Chinese e-commerce marketplace Club Factory is flouting India’s price control for masks and hand sanitizers, trying to profit from flash sales of over-priced essential products on its platform during the times of a global pandemic.
Entrackr has found that a single disposable mask is being sold for Rs 104 – six times the government-regulated price. Similarly, a 60 ml bottle of hand sanitizer is being sold for Rs 178 against the government cap of Rs 30.
The rising number of coronavirus cases in India has sent customers scrambling to pharmacies and online platforms in hunt for masks and sanitizers. There is currently more demand than supply with users searching for these products on online platforms including Amazon, Flipkart, Snapdeal, 1Mg, and Netmeds.
Keeping in mind the essential nature of these two products, the Department of Consumer Affairs had announced a price cap for disposable masks and sanitizers.
According to its orders dated March 21 and 24, the ministry mandated that the price of a mask cannot exceed Rs 8 for a 2-ply mask, Rs 10 for a 3-ply mask and Rs 16 for a 3-ply mask with a layer of melt-blown non-woven fabric. In the same order, the price limit for sanitizers was also capped at Rs 100 per 200ml. These price caps will remain in force till June 30.
However, despite the government’s clear guidelines, Club Factory is openly violating the price control order.
Before the cap was announced, prices had reached almost Rs 40 for a simple disposable mask and a 50 ml bottle of sanitizer was being sold in excess of Rs 200 as stocks emptied from offline and online shelves.

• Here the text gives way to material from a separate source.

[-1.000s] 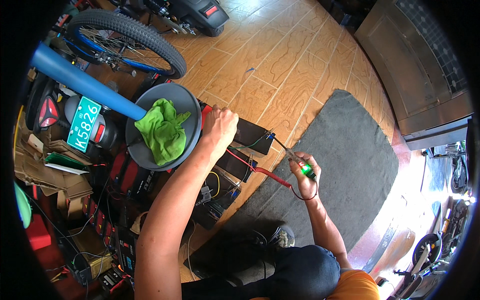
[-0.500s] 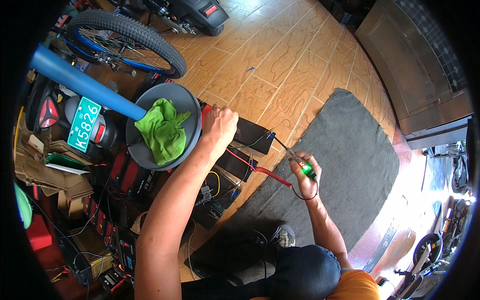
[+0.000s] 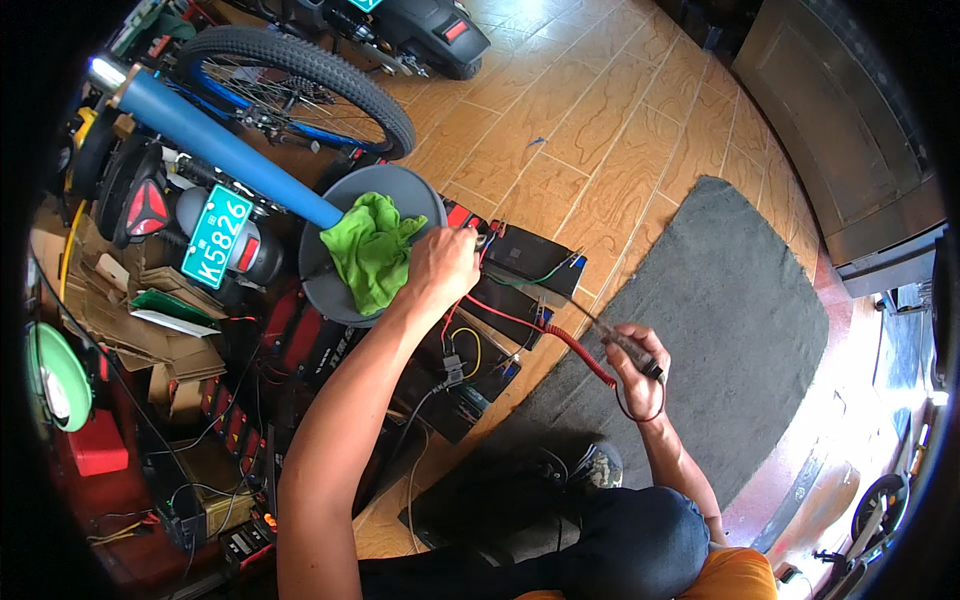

The government cracked the whip, raided some large distributors and mandated online platforms to follow the price control strictly.
Given that cities like Delhi, Mumbai and the state of Uttar Pradesh have made wearing of masks compulsory in public, Entrackr reviewed multiple platforms on April 9 to see if price control was being followed.
Checking multiple listings for disposable masks on Amazon, Flipkart, Snapdeal, 1Mg and Netmeds, we found that masks were being sold for between Rs 8-16 per piece and in compliance with the order.
However, Club Factory was found to be in a violation by selling plain disposable masks for as high as Rs 104 per piece. A simple search for masks for coronavirus showed up the following listings on Club Factory’s app: Rs 159 for 4 or Rs 39.75 per mask, Rs 221 for 8 or Rs 27.6 per mask, Rs 279 for 10 or Rs 27.9 per mask. The over-charging ranged from 18% to a whopping 550%.
We also checked the price breakup and found that the listed price was only for the masks since shipping is free as the company is allowing only online payment for these orders (last pic above). And going by Club Factory’s captions on the products, it has sold thousands of such masks.
A similar story repeated on its app when searched for sanitizers. A small 60 ml bottle that should be priced at Rs 30 is listed for Rs 178. A 500 ml bottle that can be sold for a maximum price of Rs 250 was priced at Rs 699.
Again, we cross-checked the price breakup and found that the listed price was only for the product as shipping was free.
What’s worse is that Club Factory is actively promoting the exorbitantly-priced products through flash sales — (flash sale visible on two sanitizer posts: the ones with prices marked as Rs 178 and 495).
Globally, too, e-commerce platforms such as Amazon and Ebay have had strict restrictions on vendors not jacking up the price of sanitizers. In fact, when an Amazon merchant in the US hoarded 17,700 bottles of sanitizers to profit off of its sale, his product listings were taken down the next day.
Not the first time
The sale of such basic medical essentials is apparently a part of ‘Project Ginger’ that Club Factory launched in March.
According to an ET report, Club Factory had pitched this to sellers on its platform as an opportunity to make financial gains during the lockdown and touted this as a chance for continuous cash flow without a warehouse.
The report also revealed that Club Factory in its communication to sellers had said it would also facilitate the purchase, custom clearance, warehousing and shipment to consumers.
Entrackr has reached out to the government’s Department of Consumer Affairs and to Club Factory for comment. While our detailed queries remained unanswered by Club Factory, it’s founder Vincent Lou, via WeChat, said that we as a marketplace don’t have the technology to control the price. Sellers set their own price.
We will update this story as we hear from the government.
Club Factory is no stranger to controversy in India. In November 2019, Entrackr had uncovered a wide range of fakes being sold on its platform, including copies of well-known global brands like Chanel, Louis Vuitton, Gucci, Ray-Ban and Nike. Counterfeits of leading Indian brands like Titan and Indulekha Hair Oil from Hindustan Unilever were also being sold.
Over the past 18-24 months, Club Factory and its senior local officials have been named in several FIRs for selling counterfeit products on its platform.
In 2019, the government banned the practice of e-commerce imports being dumped into the country by under-invoicing them or labelling them as gifts. The crackdown had impacted Club Factory’s business in a big way, with its heavy emphasis on importing products from China.